We were expecting another November baby, almost to the day of our firstborn son. As the 18 week ultrasound approached we were excited to find out the gender. We went in with expectations and left shattered. There was no heartbeat. The next 72 hours are a blur. My wife was induced and delivered our child whom we named Anastasia Claire. Her middle name, Claire, is the name of my wife’s grandmother who had passed earlier this year. Anastasia is rooted in the Greek word αναστασις (anastasis) meaning resurrection, because that is where our hope lives, in Christ and His resurrection. While she was unable to be baptized, we rest assured that she rests in the arms of Christ our Lord. At least three passages are relevant here:

Isaiah 55:10-11:“For as the rain and the snow come down from heaven and do not return there but water the earth, making it bring forth and sprout, giving seed to the sower and bread to the eater, so shall my word be that goes out from my mouth; it shall not return to me empty, but it shall accomplish that which I purpose, and shall succeed in the thing for which I sent it.

Luke 1:40-43: She entered the house of Zechariah and greeted Elizabeth. And when Elizabeth heard the greeting of Mary, the baby leaped in her womb. And Elizabeth was filled with the Holy Spirit, and she exclaimed with a loud cry, “Blessed are you among women, and blessed is the fruit of your womb! And why is this granted to me that the mother of my Lord should come to me?

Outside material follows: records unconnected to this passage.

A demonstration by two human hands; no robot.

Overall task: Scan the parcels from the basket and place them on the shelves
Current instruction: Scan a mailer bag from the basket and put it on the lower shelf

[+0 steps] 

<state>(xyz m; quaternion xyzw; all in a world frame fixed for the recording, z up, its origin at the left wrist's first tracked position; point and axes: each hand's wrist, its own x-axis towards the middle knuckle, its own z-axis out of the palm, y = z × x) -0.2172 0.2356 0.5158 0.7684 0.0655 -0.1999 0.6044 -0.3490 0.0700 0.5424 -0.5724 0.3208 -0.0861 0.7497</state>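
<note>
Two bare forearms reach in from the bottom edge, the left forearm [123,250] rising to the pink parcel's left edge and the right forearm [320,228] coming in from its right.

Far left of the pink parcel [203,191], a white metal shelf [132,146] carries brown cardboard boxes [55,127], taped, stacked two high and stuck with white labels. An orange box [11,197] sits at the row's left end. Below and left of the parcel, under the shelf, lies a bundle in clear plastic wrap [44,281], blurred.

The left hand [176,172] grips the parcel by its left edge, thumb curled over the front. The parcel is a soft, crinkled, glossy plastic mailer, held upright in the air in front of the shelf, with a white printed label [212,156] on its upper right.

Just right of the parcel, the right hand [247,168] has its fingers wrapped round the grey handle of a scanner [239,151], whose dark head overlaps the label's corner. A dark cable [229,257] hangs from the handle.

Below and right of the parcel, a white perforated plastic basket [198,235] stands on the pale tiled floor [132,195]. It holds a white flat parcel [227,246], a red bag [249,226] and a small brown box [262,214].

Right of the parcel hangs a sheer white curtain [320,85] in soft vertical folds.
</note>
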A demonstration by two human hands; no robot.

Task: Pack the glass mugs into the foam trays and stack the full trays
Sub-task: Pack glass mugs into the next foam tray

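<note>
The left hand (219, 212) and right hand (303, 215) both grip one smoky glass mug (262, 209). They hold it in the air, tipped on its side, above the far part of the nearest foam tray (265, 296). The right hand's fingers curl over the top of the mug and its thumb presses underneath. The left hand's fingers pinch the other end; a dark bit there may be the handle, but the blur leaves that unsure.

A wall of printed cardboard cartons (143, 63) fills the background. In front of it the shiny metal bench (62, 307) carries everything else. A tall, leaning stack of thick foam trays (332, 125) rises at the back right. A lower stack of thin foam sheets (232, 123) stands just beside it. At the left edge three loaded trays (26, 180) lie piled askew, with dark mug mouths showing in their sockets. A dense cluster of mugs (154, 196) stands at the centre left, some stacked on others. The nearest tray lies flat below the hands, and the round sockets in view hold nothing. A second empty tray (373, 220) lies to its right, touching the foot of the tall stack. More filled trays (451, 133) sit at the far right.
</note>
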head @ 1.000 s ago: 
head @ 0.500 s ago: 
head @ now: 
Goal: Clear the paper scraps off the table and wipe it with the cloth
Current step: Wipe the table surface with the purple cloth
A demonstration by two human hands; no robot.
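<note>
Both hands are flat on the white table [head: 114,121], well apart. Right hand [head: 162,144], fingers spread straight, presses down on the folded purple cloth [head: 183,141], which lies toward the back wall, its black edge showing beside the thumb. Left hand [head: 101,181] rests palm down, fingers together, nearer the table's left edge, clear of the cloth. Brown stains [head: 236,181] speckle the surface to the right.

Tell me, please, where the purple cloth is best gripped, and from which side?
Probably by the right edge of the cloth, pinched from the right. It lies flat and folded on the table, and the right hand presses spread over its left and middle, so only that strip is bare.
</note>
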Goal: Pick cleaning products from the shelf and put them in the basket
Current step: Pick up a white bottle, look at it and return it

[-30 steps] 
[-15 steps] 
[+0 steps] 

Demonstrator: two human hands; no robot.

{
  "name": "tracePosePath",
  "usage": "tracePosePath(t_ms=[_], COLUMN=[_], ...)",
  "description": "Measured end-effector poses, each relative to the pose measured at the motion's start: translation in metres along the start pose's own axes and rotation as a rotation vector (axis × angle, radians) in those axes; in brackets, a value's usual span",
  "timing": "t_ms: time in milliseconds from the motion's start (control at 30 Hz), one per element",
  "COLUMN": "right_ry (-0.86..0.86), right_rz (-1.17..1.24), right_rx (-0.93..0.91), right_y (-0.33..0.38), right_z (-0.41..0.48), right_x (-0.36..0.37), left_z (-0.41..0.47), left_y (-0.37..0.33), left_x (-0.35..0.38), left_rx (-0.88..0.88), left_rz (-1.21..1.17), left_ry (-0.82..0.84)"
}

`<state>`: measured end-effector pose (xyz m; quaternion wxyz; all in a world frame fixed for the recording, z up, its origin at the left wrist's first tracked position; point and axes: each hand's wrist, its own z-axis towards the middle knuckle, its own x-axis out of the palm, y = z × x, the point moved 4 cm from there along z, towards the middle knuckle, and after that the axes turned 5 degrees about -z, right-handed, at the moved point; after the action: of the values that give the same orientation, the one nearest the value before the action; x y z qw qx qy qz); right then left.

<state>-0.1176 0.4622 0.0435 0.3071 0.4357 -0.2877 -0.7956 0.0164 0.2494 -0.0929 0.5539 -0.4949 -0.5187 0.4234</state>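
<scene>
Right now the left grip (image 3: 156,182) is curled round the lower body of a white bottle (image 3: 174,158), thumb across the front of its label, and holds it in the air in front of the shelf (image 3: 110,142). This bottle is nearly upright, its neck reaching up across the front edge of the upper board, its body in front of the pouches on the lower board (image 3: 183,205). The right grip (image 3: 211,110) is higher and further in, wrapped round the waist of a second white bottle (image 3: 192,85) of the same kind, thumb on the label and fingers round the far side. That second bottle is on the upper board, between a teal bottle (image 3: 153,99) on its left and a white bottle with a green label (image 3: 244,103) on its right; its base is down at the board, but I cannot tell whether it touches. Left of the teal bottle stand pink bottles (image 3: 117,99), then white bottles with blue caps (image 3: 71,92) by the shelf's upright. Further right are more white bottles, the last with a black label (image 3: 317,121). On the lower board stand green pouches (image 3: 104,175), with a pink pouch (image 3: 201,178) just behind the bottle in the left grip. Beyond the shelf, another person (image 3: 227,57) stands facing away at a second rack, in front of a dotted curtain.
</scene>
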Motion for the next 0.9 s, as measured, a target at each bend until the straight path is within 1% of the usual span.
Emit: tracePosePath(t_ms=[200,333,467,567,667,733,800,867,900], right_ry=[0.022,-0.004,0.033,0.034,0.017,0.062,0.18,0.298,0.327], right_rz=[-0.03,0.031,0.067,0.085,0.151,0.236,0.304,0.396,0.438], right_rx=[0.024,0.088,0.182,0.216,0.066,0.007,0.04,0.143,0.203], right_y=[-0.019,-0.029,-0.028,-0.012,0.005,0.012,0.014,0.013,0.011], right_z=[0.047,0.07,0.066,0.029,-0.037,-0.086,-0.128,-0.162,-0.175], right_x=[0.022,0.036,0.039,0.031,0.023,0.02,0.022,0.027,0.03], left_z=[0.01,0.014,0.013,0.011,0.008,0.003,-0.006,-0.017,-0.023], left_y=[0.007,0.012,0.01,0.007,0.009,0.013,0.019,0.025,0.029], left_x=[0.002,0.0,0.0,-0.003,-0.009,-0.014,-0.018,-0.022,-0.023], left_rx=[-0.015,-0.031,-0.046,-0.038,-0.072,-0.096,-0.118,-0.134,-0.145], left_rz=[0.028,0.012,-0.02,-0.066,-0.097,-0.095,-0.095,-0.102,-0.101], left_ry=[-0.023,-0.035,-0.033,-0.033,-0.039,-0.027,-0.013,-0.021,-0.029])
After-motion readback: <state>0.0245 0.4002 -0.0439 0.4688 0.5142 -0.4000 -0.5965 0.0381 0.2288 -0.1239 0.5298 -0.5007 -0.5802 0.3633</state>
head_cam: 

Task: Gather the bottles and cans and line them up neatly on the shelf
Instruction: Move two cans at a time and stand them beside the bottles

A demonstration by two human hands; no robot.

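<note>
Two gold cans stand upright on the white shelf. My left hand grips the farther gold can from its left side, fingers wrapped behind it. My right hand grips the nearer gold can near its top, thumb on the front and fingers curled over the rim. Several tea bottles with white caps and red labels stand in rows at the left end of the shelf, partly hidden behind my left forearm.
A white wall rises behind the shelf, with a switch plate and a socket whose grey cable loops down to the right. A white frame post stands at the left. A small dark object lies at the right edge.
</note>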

Romans 8:26: Likewise the Spirit helps us in our weakness. For we do not know what to pray for as we ought, but the Spirit himself intercedes for us with groanings too deep for words.

From this we can conclude that not only can infants have faith, so can children in the womb. That faith is created through the work of the Holy Spirit who indeed knew what to pray for even if we did not. The same Spirit who works through Word and Sacrament to create and sustain faith in adults and children, we trust, has worked through the Word Anastasia heard in the womb to accomplish the purpose for which it was sent.

While we do not mourn as those who have no hope, we still mourn. One of the things that has helped us as we mourn was the funeral service.  Some may wonder why we had a service for her, but in my mind there was no way we would not. She was as alive as anyone else, even if she had not yet emerged from the womb and breathed on her own. Her loss is as real to us as any other loss we have ever experienced. A funeral was not only appropriate, it was necessary.

My wife and I planned the funeral, choosing hymns and readings that spoke light into our darkness. When it came time to find an officiant/preacher, I knew that it had to be me. My wife carried our child the entirety of her short life, cradling her in the womb as her heartbeat ceased. Officiating the funeral was my way of caring for my child. But I knew I would not be able to preach, so I turned to someone who is more than a father in the faith, someone who has formed and shaped me into the pastor I am, Martin Franzmann. Although he died in 1976, his writing and sermons are easily accessible. And so he preached using my voice as I read a sermon entitled, “The Man Who Went Home With Only A Word In His Pocket.”

In short, that sermon spoke of the fact that the word of Christ creates faith. This is true even for the man who traveled 27 kilometers to his dying son with only a word from Christ that his son would live. As my wife and I travel through the rest of lives, we too carry a word in our pocket, one that may not seem like much but is more than enough. Christ’s word in our pocket is the word of the Gospel, the word of the resurrection to life eternal, it is the word that created faith in Anastasia and sustains faith in us. It is the promise that death is not the end, as Christ lives, so too do those who die in Him. We may not have been able to hold her or hear her laugh in life, but in the life to come we will indeed do so.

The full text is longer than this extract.